======== Dataset content ========
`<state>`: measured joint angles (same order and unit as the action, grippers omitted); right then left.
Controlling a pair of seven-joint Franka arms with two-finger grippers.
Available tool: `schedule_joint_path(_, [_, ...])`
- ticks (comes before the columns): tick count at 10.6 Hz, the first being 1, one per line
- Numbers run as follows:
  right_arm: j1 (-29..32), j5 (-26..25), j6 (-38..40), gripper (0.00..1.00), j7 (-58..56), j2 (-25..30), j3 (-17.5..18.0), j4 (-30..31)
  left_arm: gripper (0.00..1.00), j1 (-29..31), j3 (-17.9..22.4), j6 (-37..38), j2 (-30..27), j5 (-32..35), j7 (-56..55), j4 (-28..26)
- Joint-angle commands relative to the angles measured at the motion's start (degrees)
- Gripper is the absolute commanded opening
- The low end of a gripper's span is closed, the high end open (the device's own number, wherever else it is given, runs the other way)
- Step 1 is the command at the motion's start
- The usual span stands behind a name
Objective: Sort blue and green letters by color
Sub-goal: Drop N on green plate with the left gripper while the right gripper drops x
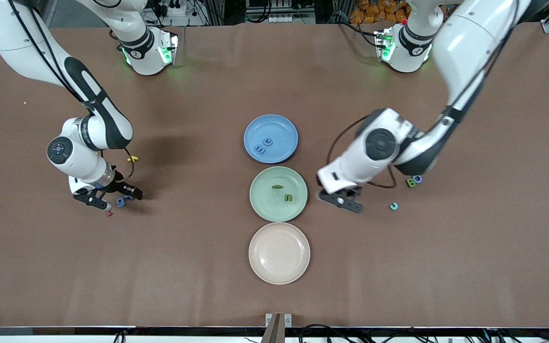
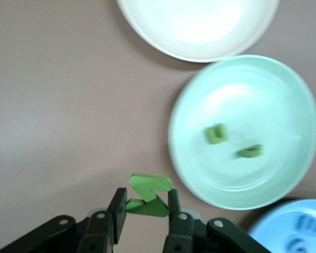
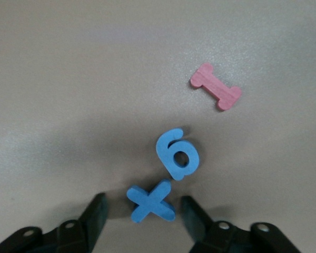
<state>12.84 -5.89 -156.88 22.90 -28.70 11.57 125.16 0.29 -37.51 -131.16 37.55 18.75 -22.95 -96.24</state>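
My left gripper [image 2: 145,204] is shut on a green letter Z [image 2: 149,185] and holds it low over the table beside the green plate [image 2: 284,95]. In the front view this gripper [image 1: 342,200] is at the plate's [image 1: 265,206] edge toward the left arm's end. Two green letters [image 1: 282,191] lie in that plate. Two blue letters [image 1: 263,146] lie in the blue plate [image 1: 279,125]. My right gripper [image 3: 142,213] is open, low over the table, with a blue X [image 3: 151,202] between its jaws. A blue 6 [image 3: 178,154] lies just next to the X.
A red letter [image 3: 216,88] lies near the blue 6, and a yellow letter [image 1: 133,158] lies farther from the camera. A green B [image 1: 411,182], a blue O [image 1: 418,178] and a teal letter [image 1: 393,206] lie toward the left arm's end. A pale pink plate [image 1: 279,252] stands nearest the camera.
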Motion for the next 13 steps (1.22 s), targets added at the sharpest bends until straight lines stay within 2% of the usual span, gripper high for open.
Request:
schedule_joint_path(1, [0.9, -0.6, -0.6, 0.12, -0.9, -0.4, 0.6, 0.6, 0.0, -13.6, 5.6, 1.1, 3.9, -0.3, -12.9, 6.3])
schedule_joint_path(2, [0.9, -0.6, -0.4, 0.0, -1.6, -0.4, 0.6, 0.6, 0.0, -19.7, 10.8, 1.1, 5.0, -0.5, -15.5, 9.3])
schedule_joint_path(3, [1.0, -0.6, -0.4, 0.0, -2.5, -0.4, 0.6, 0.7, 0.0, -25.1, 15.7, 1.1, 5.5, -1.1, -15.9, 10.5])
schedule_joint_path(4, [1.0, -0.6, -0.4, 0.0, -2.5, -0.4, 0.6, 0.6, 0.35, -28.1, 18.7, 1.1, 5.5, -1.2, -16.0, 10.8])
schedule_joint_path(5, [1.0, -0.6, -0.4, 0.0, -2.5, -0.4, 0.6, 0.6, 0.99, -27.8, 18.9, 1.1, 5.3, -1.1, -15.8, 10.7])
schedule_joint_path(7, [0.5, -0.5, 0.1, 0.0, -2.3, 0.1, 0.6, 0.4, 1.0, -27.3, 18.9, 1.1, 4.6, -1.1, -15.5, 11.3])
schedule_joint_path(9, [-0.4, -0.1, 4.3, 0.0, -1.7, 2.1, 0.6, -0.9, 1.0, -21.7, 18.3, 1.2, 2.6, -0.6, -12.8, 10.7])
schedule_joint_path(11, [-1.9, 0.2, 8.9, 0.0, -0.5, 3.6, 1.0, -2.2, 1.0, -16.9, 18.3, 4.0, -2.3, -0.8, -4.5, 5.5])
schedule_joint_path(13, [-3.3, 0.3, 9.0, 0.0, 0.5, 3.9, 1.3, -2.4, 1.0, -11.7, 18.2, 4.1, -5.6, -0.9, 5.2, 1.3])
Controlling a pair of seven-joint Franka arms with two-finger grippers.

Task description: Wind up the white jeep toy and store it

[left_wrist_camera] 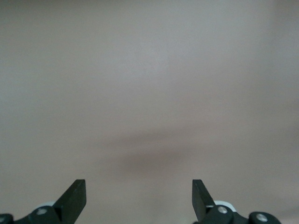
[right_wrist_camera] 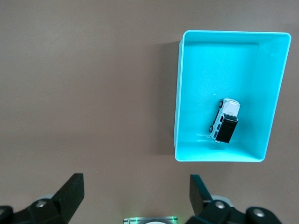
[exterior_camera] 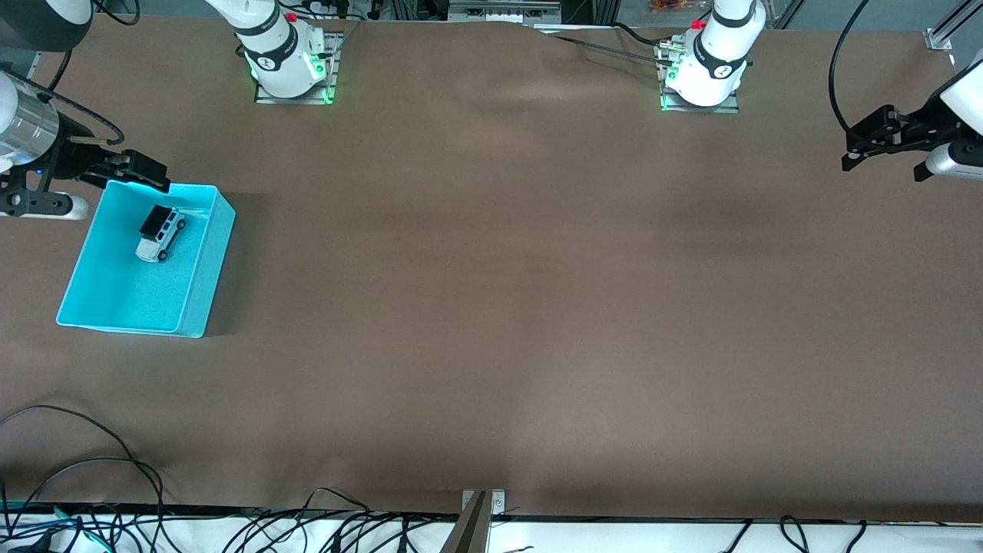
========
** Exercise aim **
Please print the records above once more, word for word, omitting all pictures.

** Answer box **
`<state>`: measured joint angles (same order and unit as the action, grippers omitted); right then left.
Controlling a pair of seven-joint Franka arms with two-finger grippers.
Available tool: `schedule_joint_path(_, [_, ...])`
- ticks (comes before the columns): tick count at 10.6 Hz, the first being 1, one per line
- Numbers run as follows:
  right_arm: j1 (-29..32), j5 (-26..25), j6 (-38..40), gripper (0.00..1.00), j7 (-58..56), j2 (-25..30), j3 (-17.5..18.0), j4 (-30..31)
  left_arm: gripper (0.00..1.00), j1 (-29..31), j3 (-17.9..22.4), j6 (-37..38), j2 (-30..27), j5 (-32..35), j7 (-56..55), j4 (-28..26)
- Joint-angle commands relative to the angles measured at the motion's start (degrees)
- Gripper is the absolute commanded opening
- The low end of a gripper's span is closed, the high end open (the device's own number, wherever else it is given, runs the other way)
- Step 1 is the command at the motion's start
- The usual span stands behind a name
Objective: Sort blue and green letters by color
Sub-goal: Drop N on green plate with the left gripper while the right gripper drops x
<state>12.84 -5.89 -156.88 22.90 -28.70 11.57 125.16 0.29 -37.51 -131.16 37.55 18.75 -22.95 -96.24</state>
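My left gripper [image 2: 145,204] is shut on a green letter Z [image 2: 149,185] and holds it low over the table beside the green plate [image 2: 284,95]. In the front view this gripper [image 1: 342,200] is at the plate's [image 1: 265,206] edge toward the left arm's end. Two green letters [image 1: 282,191] lie in that plate. Two blue letters [image 1: 263,146] lie in the blue plate [image 1: 279,125]. My right gripper [image 3: 142,213] is open, low over the table, with a blue X [image 3: 151,202] between its jaws. A blue 6 [image 3: 178,154] lies just next to the X.
A red letter [image 3: 216,88] lies near the blue 6, and a yellow letter [image 1: 133,158] lies farther from the camera. A green B [image 1: 411,182], a blue O [image 1: 418,178] and a teal letter [image 1: 393,206] lie toward the left arm's end. A pale pink plate [image 1: 279,252] stands nearest the camera.
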Motion for the next 13 steps (1.22 s), targets added at the sharpest bends until straight lines stay within 2% of the usual span, gripper high for open.
Request:
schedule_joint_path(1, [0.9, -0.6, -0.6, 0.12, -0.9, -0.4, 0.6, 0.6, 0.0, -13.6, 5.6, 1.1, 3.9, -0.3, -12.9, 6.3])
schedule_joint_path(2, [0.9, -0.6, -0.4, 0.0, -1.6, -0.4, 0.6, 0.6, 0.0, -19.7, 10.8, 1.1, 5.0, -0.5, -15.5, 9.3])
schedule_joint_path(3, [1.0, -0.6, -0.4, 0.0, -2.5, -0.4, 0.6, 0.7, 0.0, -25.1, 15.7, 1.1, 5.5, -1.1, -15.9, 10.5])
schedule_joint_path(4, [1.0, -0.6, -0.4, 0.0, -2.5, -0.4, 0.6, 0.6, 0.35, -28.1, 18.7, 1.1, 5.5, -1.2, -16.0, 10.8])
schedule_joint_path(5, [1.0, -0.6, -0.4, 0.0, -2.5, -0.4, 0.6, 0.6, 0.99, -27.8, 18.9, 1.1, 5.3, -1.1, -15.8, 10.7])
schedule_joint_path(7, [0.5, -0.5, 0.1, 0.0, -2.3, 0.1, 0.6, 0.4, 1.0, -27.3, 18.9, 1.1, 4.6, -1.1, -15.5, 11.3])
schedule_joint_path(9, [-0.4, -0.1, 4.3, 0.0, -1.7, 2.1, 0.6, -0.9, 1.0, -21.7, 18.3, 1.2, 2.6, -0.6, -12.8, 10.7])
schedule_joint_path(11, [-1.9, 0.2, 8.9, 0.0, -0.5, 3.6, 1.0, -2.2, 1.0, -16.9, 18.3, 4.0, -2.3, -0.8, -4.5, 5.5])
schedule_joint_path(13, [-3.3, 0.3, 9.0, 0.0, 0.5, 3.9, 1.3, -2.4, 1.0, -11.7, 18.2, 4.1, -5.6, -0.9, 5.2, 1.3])
Controlling a pair of seven-joint Franka arms with two-finger grippers.

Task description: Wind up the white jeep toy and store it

[left_wrist_camera] 
[right_wrist_camera] 
[exterior_camera] 

No further output is needed here.